● Stored records:
┄┄┄┄┄┄
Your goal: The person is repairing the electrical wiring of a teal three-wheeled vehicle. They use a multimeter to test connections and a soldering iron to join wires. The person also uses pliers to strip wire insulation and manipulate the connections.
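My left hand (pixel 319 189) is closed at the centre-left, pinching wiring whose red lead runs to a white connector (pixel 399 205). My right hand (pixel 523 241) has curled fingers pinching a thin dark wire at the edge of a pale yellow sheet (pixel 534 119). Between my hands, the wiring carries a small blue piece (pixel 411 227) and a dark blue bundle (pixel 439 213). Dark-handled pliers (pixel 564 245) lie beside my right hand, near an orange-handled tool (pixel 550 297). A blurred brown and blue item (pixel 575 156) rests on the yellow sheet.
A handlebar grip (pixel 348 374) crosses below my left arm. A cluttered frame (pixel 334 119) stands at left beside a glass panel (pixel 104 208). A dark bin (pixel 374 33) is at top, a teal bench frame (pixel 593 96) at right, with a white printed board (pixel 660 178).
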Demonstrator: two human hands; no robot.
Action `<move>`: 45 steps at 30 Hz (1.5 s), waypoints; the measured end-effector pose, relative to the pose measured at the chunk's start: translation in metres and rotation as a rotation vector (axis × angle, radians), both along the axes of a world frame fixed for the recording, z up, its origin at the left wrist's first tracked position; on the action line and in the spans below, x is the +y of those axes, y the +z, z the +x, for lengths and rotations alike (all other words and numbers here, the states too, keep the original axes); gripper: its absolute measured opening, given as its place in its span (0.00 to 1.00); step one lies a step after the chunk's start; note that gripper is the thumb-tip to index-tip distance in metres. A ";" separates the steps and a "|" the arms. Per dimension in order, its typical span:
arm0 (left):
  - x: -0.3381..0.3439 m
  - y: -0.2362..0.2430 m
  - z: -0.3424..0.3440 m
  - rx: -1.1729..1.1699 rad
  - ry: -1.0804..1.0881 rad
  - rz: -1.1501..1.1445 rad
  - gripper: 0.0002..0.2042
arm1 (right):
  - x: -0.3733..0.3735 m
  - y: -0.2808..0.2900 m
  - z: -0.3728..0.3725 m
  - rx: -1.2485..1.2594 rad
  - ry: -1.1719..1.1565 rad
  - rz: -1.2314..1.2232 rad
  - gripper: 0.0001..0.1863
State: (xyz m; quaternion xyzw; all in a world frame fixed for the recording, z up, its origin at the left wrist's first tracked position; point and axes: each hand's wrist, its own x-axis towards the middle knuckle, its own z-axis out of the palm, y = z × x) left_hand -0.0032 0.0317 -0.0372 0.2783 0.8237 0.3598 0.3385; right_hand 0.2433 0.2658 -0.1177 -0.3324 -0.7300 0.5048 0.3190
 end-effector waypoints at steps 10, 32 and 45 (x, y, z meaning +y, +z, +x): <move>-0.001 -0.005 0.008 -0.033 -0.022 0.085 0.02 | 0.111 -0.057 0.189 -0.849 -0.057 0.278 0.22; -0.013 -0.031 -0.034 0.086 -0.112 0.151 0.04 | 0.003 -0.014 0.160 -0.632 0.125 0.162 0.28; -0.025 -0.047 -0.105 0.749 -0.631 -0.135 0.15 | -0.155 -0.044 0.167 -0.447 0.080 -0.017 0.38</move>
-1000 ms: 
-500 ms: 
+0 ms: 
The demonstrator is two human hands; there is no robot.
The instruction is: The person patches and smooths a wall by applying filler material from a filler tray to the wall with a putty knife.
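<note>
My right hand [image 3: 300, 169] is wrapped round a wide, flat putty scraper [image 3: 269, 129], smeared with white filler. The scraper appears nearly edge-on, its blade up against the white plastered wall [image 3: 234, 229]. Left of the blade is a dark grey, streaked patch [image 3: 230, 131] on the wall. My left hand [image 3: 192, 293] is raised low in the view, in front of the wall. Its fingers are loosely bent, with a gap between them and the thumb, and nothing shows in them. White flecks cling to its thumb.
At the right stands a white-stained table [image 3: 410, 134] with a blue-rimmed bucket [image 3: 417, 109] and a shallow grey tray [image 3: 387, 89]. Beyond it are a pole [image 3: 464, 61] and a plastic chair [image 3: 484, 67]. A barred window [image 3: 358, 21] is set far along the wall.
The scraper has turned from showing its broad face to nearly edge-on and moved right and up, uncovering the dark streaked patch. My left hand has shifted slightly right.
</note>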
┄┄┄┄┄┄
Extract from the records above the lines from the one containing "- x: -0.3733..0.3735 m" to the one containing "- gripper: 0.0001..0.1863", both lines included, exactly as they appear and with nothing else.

● Response for this exercise:
  - x: -0.3733..0.3735 m
  - y: -0.2808..0.2900 m
  - z: -0.3728..0.3725 m
  - rx: -1.2485..1.2594 rad
  - ry: -1.1719..1.1565 rad
  - rz: -1.2314..1.2232 rad
  - gripper: 0.0001..0.1863

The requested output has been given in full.